The treatment of Palestinians in Hebron is one of the reasons why her ascension to the Knesset isn’t welcomed by all.
Yehuda Shaul served as an Israeli soldier in Hebron. Now he’s with “Breaking the Silence,” an advocacy group that’s opposed to Israel’s occupation of the West Bank. He said of Hebron, it’s “the place where our great past meets our disgusting present and future.”
“I think this is a very sad moment in the story of our society, that communities like this sit around the table and will be part of the people who make our laws, the laws under which I live,” he said.
For Shaul, the Jewish settlers of Hebron represent an extremist ideology that is damaging to Israel itself. And that’s why he sees the election of Orit Struk to parliament as a dangerous development.
“Look, today in Hebron you have 850 settlers in a city center of 175,000 Palestinians. Guarding them, you have 650 combat soldiers.

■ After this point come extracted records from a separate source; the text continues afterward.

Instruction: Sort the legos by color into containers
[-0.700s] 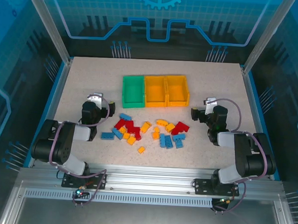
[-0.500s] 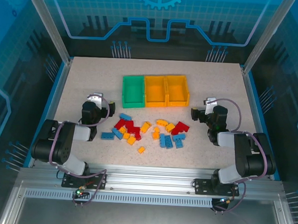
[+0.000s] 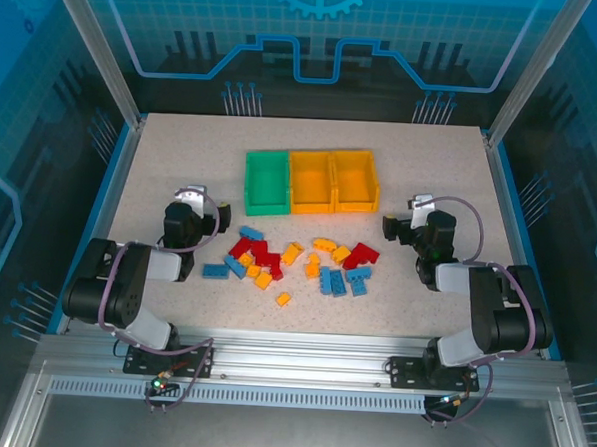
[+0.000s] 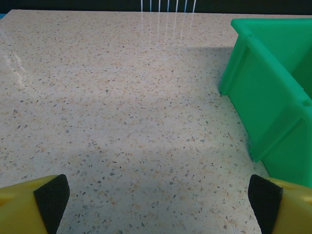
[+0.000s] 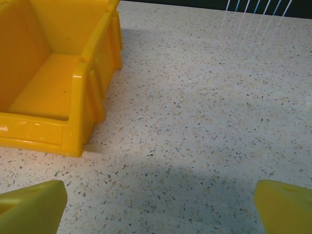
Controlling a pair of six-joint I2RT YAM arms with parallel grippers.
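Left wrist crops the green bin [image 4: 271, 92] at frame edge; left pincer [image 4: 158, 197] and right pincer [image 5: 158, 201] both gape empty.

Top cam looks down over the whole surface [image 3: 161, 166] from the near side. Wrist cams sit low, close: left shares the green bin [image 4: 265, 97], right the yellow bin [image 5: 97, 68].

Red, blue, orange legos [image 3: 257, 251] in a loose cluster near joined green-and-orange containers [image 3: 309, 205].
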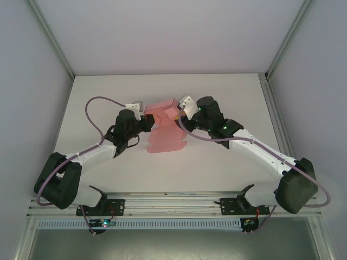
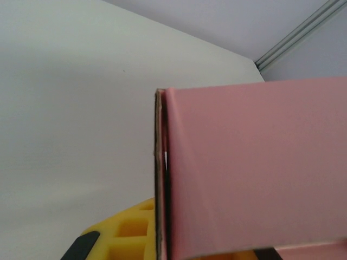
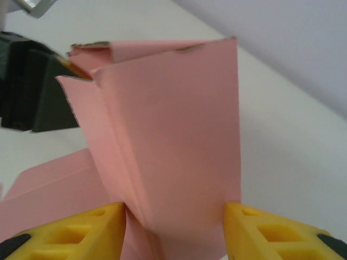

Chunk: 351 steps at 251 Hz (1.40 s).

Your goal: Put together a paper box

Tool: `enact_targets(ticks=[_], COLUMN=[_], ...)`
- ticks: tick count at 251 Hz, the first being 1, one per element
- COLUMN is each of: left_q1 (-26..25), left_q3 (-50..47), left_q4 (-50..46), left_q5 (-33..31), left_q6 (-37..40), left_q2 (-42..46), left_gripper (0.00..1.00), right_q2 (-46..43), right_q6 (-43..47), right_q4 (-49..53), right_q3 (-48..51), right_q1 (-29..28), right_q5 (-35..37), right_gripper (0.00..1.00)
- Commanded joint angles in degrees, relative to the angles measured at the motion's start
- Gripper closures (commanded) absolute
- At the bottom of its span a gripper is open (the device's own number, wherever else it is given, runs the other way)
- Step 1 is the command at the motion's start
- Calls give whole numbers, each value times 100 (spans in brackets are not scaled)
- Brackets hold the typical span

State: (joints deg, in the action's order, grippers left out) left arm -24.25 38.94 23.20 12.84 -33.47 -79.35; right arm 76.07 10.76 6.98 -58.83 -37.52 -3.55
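The pink paper box (image 1: 165, 130) is held up over the middle of the table between both arms, partly folded, with its lower panels hanging toward the table. My left gripper (image 1: 147, 118) is shut on the card's left edge; in the left wrist view the paper box (image 2: 255, 168) stands edge-on, pinched above a yellow finger (image 2: 127, 233). My right gripper (image 3: 176, 230) is closed on a folded section of the paper box (image 3: 173, 135), with a yellow fingertip (image 3: 81, 233) pressed against each side. The left gripper's black body (image 3: 30, 86) shows at that fold's upper left corner.
The white table (image 1: 227, 92) stretches round the box on all sides. Grey enclosure walls and metal frame posts (image 1: 282, 49) stand at the back and sides. A purple cable (image 1: 95, 122) loops off the left arm.
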Motion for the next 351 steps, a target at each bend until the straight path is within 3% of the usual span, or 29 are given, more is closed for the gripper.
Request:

Forty-two percent of Palestinian families have fled the area, because they couldn’t continue to have any kind of ordinary life,” Shaul said.
But Orit Struk and her supporters respond to that by saying the results of the recent Israeli election speak for themselves.
Hebron spokesman David Wilder said, “People think that we’re monsters. People think that, you know, we’re not people, that we’re some other species. And it’s not true.”
Not that Wilder cares all that much what people think. He said the real test for Orit Struk and her colleagues will be what they can accomplish in parliament. Then, there will be another election.